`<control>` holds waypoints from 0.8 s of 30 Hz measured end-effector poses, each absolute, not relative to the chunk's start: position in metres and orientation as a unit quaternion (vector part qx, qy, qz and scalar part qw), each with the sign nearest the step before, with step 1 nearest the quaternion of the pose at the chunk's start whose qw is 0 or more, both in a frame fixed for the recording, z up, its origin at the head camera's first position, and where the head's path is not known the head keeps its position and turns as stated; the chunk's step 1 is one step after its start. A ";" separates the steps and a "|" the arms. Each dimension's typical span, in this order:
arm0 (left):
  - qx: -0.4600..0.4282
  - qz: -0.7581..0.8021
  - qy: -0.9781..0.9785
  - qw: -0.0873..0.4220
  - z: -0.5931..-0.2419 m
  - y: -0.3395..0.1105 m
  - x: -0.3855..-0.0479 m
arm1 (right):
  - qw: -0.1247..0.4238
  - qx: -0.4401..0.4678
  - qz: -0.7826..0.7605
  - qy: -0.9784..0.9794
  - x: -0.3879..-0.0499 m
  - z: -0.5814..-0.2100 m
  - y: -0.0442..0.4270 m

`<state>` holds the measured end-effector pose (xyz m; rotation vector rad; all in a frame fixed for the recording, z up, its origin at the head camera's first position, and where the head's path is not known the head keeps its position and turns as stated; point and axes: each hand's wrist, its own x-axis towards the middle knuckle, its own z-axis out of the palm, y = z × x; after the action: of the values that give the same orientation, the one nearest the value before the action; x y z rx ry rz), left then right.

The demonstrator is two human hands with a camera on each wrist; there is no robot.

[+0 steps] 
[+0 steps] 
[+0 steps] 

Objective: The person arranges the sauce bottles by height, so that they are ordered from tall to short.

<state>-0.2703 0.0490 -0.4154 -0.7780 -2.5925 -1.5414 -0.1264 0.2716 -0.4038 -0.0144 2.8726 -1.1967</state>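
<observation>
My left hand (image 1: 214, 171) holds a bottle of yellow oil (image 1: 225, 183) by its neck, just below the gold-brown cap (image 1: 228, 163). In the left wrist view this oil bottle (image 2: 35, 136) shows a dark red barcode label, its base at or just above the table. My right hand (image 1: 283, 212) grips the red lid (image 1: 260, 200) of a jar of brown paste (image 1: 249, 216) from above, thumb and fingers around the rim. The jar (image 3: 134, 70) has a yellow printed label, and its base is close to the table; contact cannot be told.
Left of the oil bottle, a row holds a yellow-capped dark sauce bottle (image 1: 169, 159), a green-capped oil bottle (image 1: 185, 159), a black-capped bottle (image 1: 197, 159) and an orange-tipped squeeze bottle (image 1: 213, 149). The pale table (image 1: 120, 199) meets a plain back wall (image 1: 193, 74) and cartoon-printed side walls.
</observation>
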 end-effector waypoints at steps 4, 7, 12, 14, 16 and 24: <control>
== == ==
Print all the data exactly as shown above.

`<control>` holds waypoints from 0.8 s of 30 Hz measured end-effector poses, each absolute, not relative to the chunk's start: position in metres and orientation as a unit quaternion (vector part qx, qy, qz and scalar part qw), each with the sign nearest the step before, with step 1 nearest the quaternion of the pose at the chunk's start whose qw is 0 or more, both in a frame fixed for the recording, z up, its origin at the head camera's first position, and where the head's path is not known the head keeps its position and turns as stated; the chunk's step 1 is one step after its start. A ";" separates the steps and a "|" the arms. Each dimension's typical span, in this order:
arm0 (left):
  - qx: -0.4600..0.4282
  - qz: -0.7581..0.8021
  - qy: -0.9781..0.9785
  - qw: -0.0873..0.4220
  - z: -0.5931..-0.2419 m
  - y: -0.3395..0.1105 m
  - x: -0.3855..-0.0479 m
arm1 (right):
  - qw: -0.1247..0.4238
  - qx: -0.4401..0.4678
  - qz: -0.7826..0.7605
  - qy: -0.9784..0.9794
  - x: -0.3879..-0.0499 m
  - z: -0.5814..-0.2100 m
  - y: -0.0442..0.4270 m

`<state>` holds the measured end-effector pose (xyz m; rotation vector rad; all in a frame fixed for the recording, z up, its origin at the head camera's first position, and where the head's path is not known the head keeps its position and turns as stated; point and axes: each hand's wrist, its own x-axis towards the middle knuckle, its own z-axis out of the palm, y = z × x; after the action: of the values that give the same orientation, the one nearest the value before the action; x y z rx ry rz), left then right.

The demonstrator is two human hands with a camera on each wrist; there is no robot.

[+0 steps] 
[+0 steps] 
[+0 steps] 

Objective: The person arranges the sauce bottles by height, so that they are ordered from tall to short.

<state>-0.2703 0.0490 -0.4154 -0.7780 -2.5925 -1.5414 -0.1264 0.2716 -0.4038 -0.0144 2.8726 -1.1967</state>
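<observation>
My left hand (image 1: 214, 171) holds a bottle of yellow oil (image 1: 225, 183) by its neck, just below the gold-brown cap (image 1: 228, 163). In the left wrist view this oil bottle (image 2: 35, 136) shows a dark red barcode label, its base at or just above the table. My right hand (image 1: 283, 212) grips the red lid (image 1: 260, 200) of a jar of brown paste (image 1: 249, 216) from above, thumb and fingers around the rim. The jar (image 3: 134, 70) has a yellow printed label, and its base is close to the table; contact cannot be told.
Left of the oil bottle, a row holds a yellow-capped dark sauce bottle (image 1: 169, 159), a green-capped oil bottle (image 1: 185, 159), a black-capped bottle (image 1: 197, 159) and an orange-tipped squeeze bottle (image 1: 213, 149). The pale table (image 1: 120, 199) meets a plain back wall (image 1: 193, 74) and cartoon-printed side walls.
</observation>
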 end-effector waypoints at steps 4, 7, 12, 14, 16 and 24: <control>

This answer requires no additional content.